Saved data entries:
Content starts

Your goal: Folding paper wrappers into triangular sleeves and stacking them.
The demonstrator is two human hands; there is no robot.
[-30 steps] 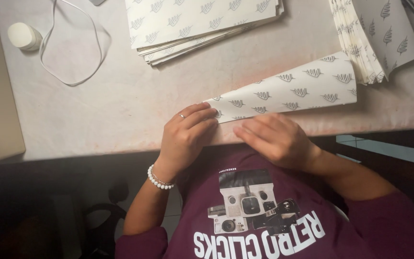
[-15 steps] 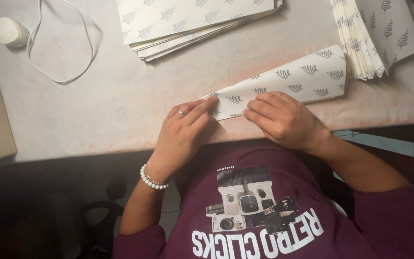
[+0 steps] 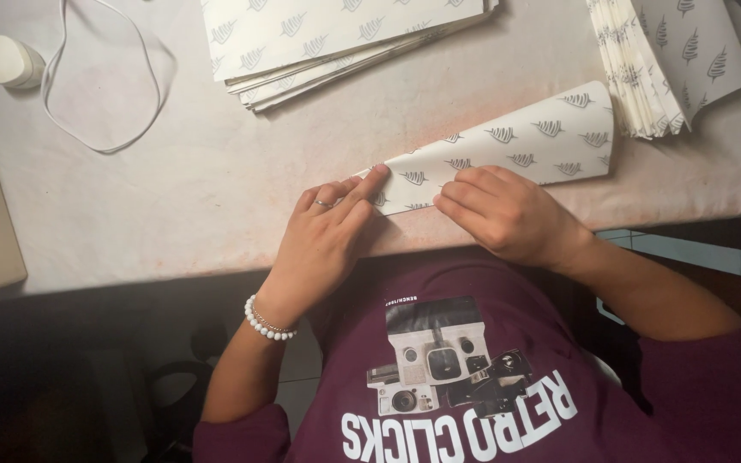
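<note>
Head view looks straight down and both hands are on a folded sheet of white paper printed with grey leaf marks [image 3: 508, 146], which lies on the pale table [image 3: 173, 197] close to its near edge. Left hand [image 3: 323, 244] lies flat and open, fingertips pressing the pointed end of the sheet; a thin ring sits on one finger and a white bead bracelet [image 3: 268, 324] circles the wrist. Right hand [image 3: 508, 214] rests just beside it, fingers curled down onto the lower edge of the paper, pressing rather than gripping. Beyond the left hand lies a fanned stack of the same leaf-printed sheets [image 3: 336, 39]. Beyond the right hand, a second stack of folded leaf-printed pieces [image 3: 671, 64] touches the wide end of the sheet. Far off past the left hand, a loop of thin white cord [image 3: 105, 86] lies beside a small round white container [image 3: 9, 62].
</note>
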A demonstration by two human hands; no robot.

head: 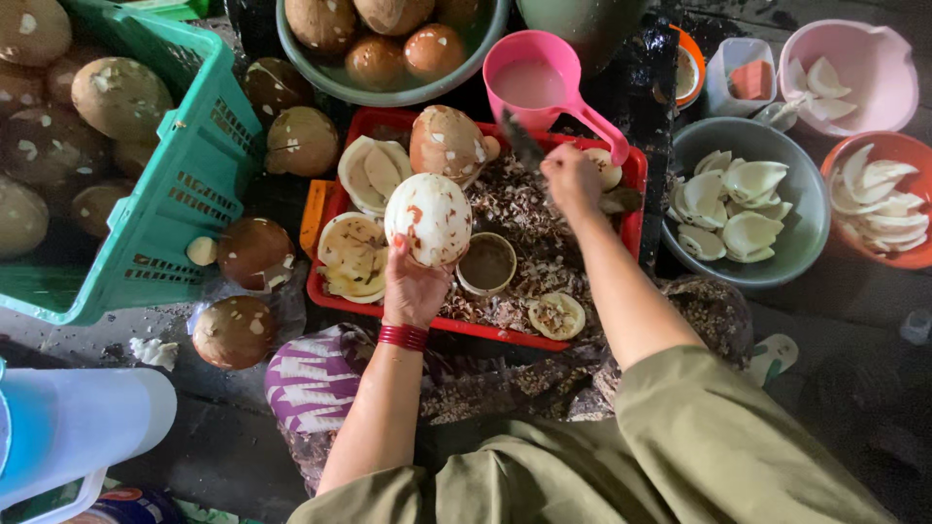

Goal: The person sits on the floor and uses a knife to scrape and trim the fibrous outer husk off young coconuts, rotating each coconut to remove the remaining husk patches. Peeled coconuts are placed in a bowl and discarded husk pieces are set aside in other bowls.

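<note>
Peeled coconut in one hand, blade in the other, over the red tray.

Nearest the camera, the left hand [416, 281] is cupping a mostly peeled white coconut [428, 219] from below, fingers curled up around its lower half, holding it above the near left part of the red tray [636, 175]. Just right of it a small round cup [486, 263] is sitting in the brown shavings [519, 209] covering the tray's floor. Farther in, the right hand [573, 180] is closing in a fist around what is probably a knife [524, 144], its dark blurred blade pointing away over the tray's far side. Beyond the tray a pink jug [536, 82] of pale liquid is standing; right of the tray a grey bowl [811, 233] is holding white coconut pieces.
</note>
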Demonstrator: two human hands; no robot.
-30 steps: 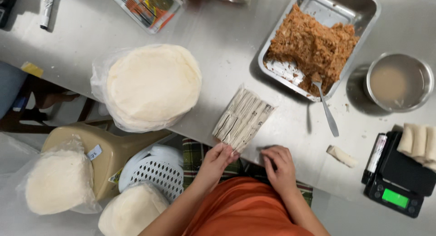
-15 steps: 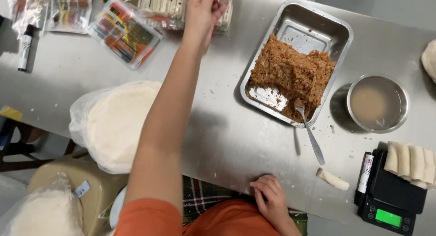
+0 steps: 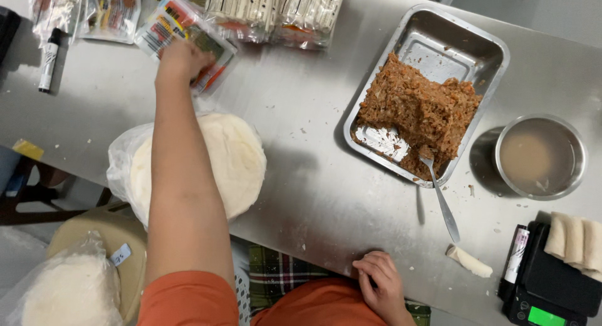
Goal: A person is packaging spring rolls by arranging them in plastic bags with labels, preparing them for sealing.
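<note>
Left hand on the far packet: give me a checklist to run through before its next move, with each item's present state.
1. Left hand on the colourful packet: ok, resting on it; grip cannot tell.
2. Right hand clear of the work: ok, curled at the table edge.
3. Wrapper stack under the outstretched arm: ok, bagged.
4. Filling tray stocked: ok, fork in it.
5. Bowl filled: ok, cloudy liquid.

Left hand (image 3: pixel 180 61) touches a colourful packet (image 3: pixel 186 40); right hand (image 3: pixel 378 282) rests at the table (image 3: pixel 301 175) edge.
</note>
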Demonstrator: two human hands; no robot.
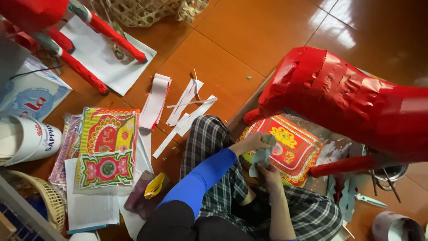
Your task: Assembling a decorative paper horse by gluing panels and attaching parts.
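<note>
I sit on the floor in plaid trousers. My left hand (253, 143), its arm in a blue sleeve, and my right hand (269, 175) both grip a small pale grey-green paper piece (261, 156) above my knee. Right behind it lies a red and yellow patterned paper sheet (296, 151) on a board. A large glossy red paper animal figure (352, 100) stands over that sheet, just right of my hands.
A stack of patterned sheets (107, 149) lies at left, with white paper strips (187, 109) beyond my knee. Another red figure's legs (89, 49) stand on white paper at top left. Scissors (371, 201), a white tub (26, 139) and a woven basket (47, 198) lie around.
</note>
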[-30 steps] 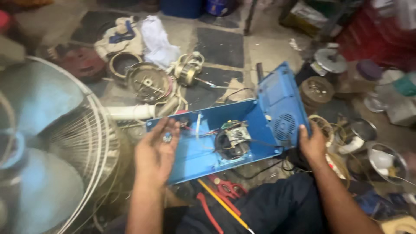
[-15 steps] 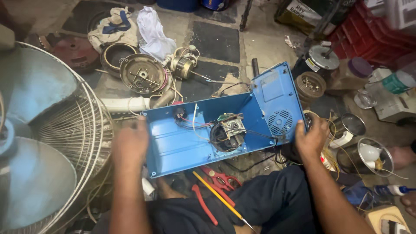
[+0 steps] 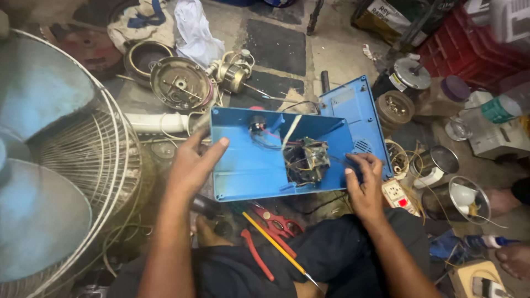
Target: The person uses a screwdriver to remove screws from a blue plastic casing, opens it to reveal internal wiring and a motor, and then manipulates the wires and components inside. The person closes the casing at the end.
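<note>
Shifted since half a second ago: left hand (image 3: 193, 165), now gripping the left wall of the blue open casing (image 3: 248, 171) on the lap. Transformer (image 3: 306, 161) sits inside. Right hand (image 3: 364, 179), fingers curled, pinches wiring; steady bracing would help.

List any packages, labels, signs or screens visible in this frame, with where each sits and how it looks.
Dark bag with a pale printed panel: top right, on the floor.
White and yellow label on the round silver motor cap: right of the blue metal case.
White square socket plate with red switch: beside the right hand.
No screens or signs in view.
</note>
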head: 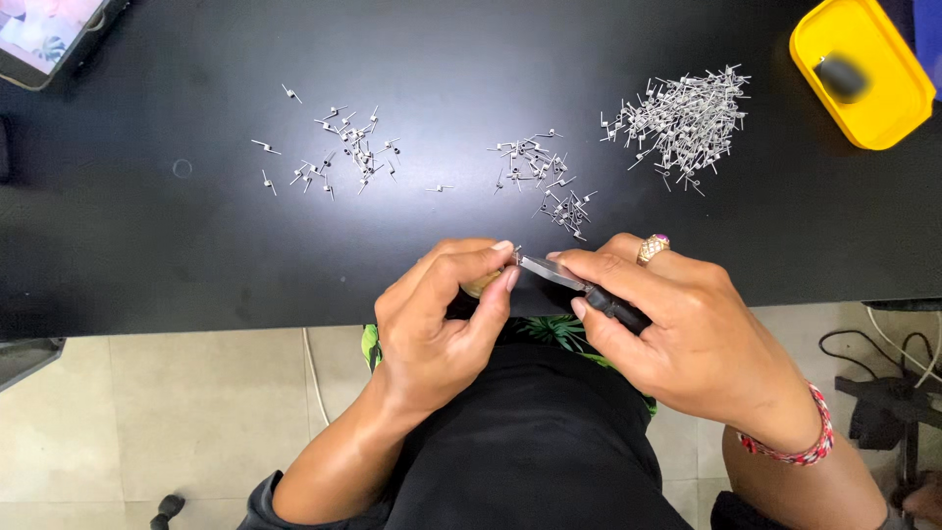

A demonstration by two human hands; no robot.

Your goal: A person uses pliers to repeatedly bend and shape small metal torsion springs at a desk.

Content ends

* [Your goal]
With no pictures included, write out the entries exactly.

* [Written response]
Your goal: Folding paper wrappers into triangular sleeves and stacking them.
The demonstrator is two human hands; there is no robot.
[-30 steps] 
[-15 steps] 
[+0 steps] 
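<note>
Head view looks straight down and both hands are on a folded sheet of white paper printed with grey leaf marks [image 3: 508, 146], which lies on the pale table [image 3: 173, 197] close to its near edge. Left hand [image 3: 323, 244] lies flat and open, fingertips pressing the pointed end of the sheet; a thin ring sits on one finger and a white bead bracelet [image 3: 268, 324] circles the wrist. Right hand [image 3: 508, 214] rests just beside it, fingers curled down onto the lower edge of the paper, pressing rather than gripping. Beyond the left hand lies a fanned stack of the same leaf-printed sheets [image 3: 336, 39]. Beyond the right hand, a second stack of folded leaf-printed pieces [image 3: 671, 64] touches the wide end of the sheet. Far off past the left hand, a loop of thin white cord [image 3: 105, 86] lies beside a small round white container [image 3: 9, 62].
</note>
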A demonstration by two human hands; no robot.

head: 

Goal: The person sits on the floor and uses a knife to scrape and trim the fibrous outer husk off young coconuts, rotating each coconut to remove the remaining husk patches. Peeled coconuts are placed in a bowl and discarded husk pieces are set aside in other bowls.

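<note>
Peeled coconut in one hand, blade in the other, over the red tray.

Nearest the camera, the left hand [416, 281] is cupping a mostly peeled white coconut [428, 219] from below, fingers curled up around its lower half, holding it above the near left part of the red tray [636, 175]. Just right of it a small round cup [486, 263] is sitting in the brown shavings [519, 209] covering the tray's floor. Farther in, the right hand [573, 180] is closing in a fist around what is probably a knife [524, 144], its dark blurred blade pointing away over the tray's far side. Beyond the tray a pink jug [536, 82] of pale liquid is standing; right of the tray a grey bowl [811, 233] is holding white coconut pieces.
</note>
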Demonstrator: two human hands; no robot.
-30 steps: 
-15 steps: 
+0 steps: 
Goal: A person is packaging spring rolls by arranging them in plastic bags with labels, preparing them for sealing.
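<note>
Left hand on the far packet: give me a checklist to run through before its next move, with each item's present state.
1. Left hand on the colourful packet: ok, resting on it; grip cannot tell.
2. Right hand clear of the work: ok, curled at the table edge.
3. Wrapper stack under the outstretched arm: ok, bagged.
4. Filling tray stocked: ok, fork in it.
5. Bowl filled: ok, cloudy liquid.

Left hand (image 3: pixel 180 61) touches a colourful packet (image 3: pixel 186 40); right hand (image 3: pixel 378 282) rests at the table (image 3: pixel 301 175) edge.
</note>
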Demonstrator: two human hands; no robot.
Your task: Assembling a decorative paper horse by gluing panels and attaching parts.
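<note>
I sit on the floor in plaid trousers. My left hand (253, 143), its arm in a blue sleeve, and my right hand (269, 175) both grip a small pale grey-green paper piece (261, 156) above my knee. Right behind it lies a red and yellow patterned paper sheet (296, 151) on a board. A large glossy red paper animal figure (352, 100) stands over that sheet, just right of my hands.
A stack of patterned sheets (107, 149) lies at left, with white paper strips (187, 109) beyond my knee. Another red figure's legs (89, 49) stand on white paper at top left. Scissors (371, 201), a white tub (26, 139) and a woven basket (47, 198) lie around.
</note>
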[-30 steps] 
[-15 steps] 
[+0 steps] 
Target: The person uses a screwdriver to remove screws from a blue plastic casing, opens it to reveal internal wiring and a motor, and then manipulates the wires and components inside. The person closes the casing at the end.
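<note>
Shifted since half a second ago: left hand (image 3: 193, 165), now gripping the left wall of the blue open casing (image 3: 248, 171) on the lap. Transformer (image 3: 306, 161) sits inside. Right hand (image 3: 364, 179), fingers curled, pinches wiring; steady bracing would help.

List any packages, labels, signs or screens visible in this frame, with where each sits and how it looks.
Dark bag with a pale printed panel: top right, on the floor.
White and yellow label on the round silver motor cap: right of the blue metal case.
White square socket plate with red switch: beside the right hand.
No screens or signs in view.
</note>
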head: 

A demonstration by two human hands; no robot.

Your goal: A person uses pliers to repeatedly bend and shape small metal torsion springs at a desk.

With that, the answer is finished.